Dans cette danse nuptiale où la vie et la mort nous jouent un tango d’outre-tombe, les mots de Daniel Cohen sont de chair et de sang et nous renvoient à l’essentiel de notre condition humaine, trop humaine. Le corps supplicié de la mère insuffle à l’ouvrage la magnificence et la force vive d’une résurrection car Daniel Cohen de nous confier :"Je me suis juré le jour de ton enterrement de passer à l’écriture comme moyen de recréation, de dresser l’oeuvre comme appui contre le vertige d’un vivre et mourir si fort que nous avons opposé les illusions de l’amour, de la religion, voire la survie de l’espèce à partir de laquelle les délires de l’Histoire n’ont cessé de broder leur poison".

Phrase clé qui éclaire cet incommensurable travail, trois fois décennal, autant dire l’oeuvre d’une vie. L’image tutélaire de la mère irrigue l’ensemble du volume et réapparaît sous la figure de Nafala à Prague dans "D’humaines conciliations", dans "Un Saharien en son dire allemand" et dans "Où tes traces...", elle surgit "fantôme inapaisé" qui hante tout à la fois les chemins de l’Histoire et le travail d’écriture de Daniel Cohen. Travail au sens premier et étymologique du terme qui évoque le tripalium, instrument de torture où l’homme est littéralement écartelé et démembré. Car la quête intérieure, l’avancée en soi, implique une lucidité, une clairvoyance qui ne peut que brûler les ailes de celui qui essaie d’approcher l’insoutenable vérité. Ecrire, c’est aussi se faire violence et Daniel Cohen dans "Un Saharien en son dire allemand" nous présente ce qu’il appelle "une hallucination littéraire sur l’Allemagne" et s’interroge jusqu’à la nausée quant aux méthodes d’assassinat des nazis "appelés à la tuerie".

Le livre de Daniel Cohen n’est pas un livre parmi d’autres, il est un monument érigé au même titre qu’un mémorial de pierres vives.

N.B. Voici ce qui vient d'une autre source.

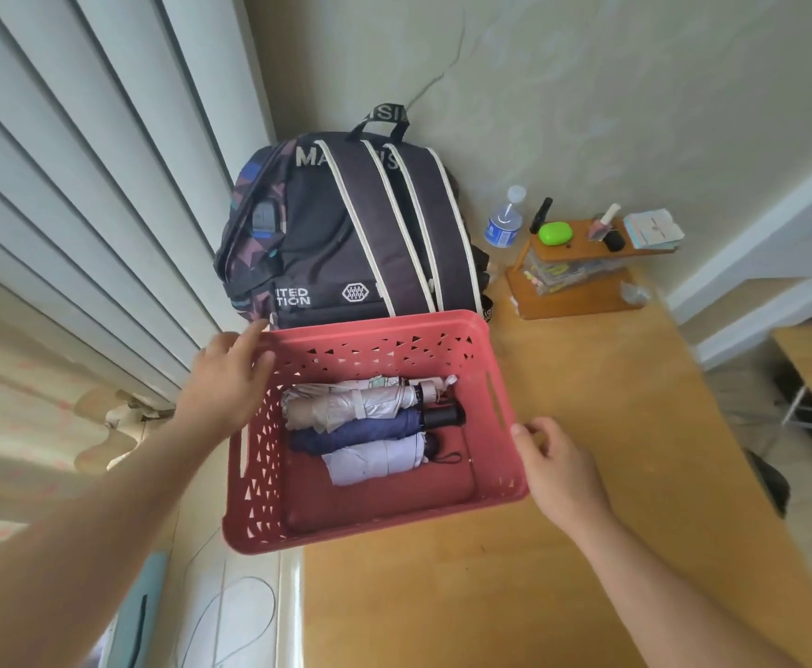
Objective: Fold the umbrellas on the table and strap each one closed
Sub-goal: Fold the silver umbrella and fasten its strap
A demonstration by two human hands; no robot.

Car l’auteur nous le dit : "Les lieux de la Honte se décomposent dans une abstraction appelée Mémoire"..."Eaux dérobées", ouvrage riche en références historiques et intellectuelles, échappe à cette abstraction réductrice car le texte est un corps charnel qui génère en nous les émotions les plus intenses, les plus intimes. On ne peut sortir indemne de la lecture de ce livre à nul autre comparable. Il n’est pas étonnant que Jacques Derrida, Jean-Pierre Faye, Elisabeth Badinter et bien d’autres écrivains aient salué cette oeuvre d’exception à découvrir absolument. Car si Daniel Cohen nous précise que "L’Allemagne est le socle de ce livre tout entier", s’il n’a de cesse de s’interroger sur l’extrême barbarie qui peut faire basculer le monde, l’écriture semble être la vraie terre d’accueil et d’asile de l’auteur. Il avoue lui-même que "l’écriture trouve son sang dans l’écriture des autres" et c’est dans cette écriture-là, lumineuse et sans concession, où la mort affleure sous les mots, que le lecteur, paradoxalement, prend le pouls de son existence et en questionne le sens.